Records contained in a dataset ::
=== Section Start ===

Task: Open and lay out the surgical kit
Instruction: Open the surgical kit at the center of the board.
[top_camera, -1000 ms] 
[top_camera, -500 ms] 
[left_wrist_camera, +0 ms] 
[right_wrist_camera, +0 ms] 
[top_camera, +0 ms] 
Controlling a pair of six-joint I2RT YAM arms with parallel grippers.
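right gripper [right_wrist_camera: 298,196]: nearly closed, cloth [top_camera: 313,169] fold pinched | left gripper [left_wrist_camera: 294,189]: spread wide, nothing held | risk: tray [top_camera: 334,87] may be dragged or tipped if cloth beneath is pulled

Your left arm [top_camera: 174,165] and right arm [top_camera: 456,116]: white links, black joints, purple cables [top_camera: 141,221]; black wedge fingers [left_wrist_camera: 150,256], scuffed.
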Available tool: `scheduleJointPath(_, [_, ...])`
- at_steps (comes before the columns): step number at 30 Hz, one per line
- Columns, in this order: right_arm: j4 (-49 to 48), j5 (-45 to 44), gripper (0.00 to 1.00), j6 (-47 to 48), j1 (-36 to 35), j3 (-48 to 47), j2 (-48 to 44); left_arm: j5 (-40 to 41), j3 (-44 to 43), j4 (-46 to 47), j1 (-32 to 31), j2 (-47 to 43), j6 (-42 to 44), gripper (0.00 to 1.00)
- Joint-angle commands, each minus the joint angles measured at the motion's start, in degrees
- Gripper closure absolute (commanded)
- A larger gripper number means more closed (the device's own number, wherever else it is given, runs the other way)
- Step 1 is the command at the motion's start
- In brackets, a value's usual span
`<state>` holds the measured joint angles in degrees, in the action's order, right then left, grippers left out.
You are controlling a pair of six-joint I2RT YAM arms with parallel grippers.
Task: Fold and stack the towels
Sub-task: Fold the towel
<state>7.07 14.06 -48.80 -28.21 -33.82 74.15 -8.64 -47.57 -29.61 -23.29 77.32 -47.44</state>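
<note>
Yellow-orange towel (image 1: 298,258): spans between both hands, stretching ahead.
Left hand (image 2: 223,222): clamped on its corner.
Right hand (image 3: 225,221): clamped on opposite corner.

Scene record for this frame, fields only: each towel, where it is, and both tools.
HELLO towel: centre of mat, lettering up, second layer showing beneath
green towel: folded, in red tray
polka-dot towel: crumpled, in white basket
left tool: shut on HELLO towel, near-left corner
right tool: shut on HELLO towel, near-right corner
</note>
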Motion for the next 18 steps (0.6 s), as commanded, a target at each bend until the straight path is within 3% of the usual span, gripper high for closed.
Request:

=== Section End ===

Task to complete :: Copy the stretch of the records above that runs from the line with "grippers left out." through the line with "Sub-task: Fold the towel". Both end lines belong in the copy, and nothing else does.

Your response ::
`<state>` holds the measured joint angles in degrees, in the action's order, right then left, grippers left out.
You are controlling a pair of six-joint I2RT YAM arms with parallel grippers.
Task: Fold and stack the towels
Sub-task: Fold the towel

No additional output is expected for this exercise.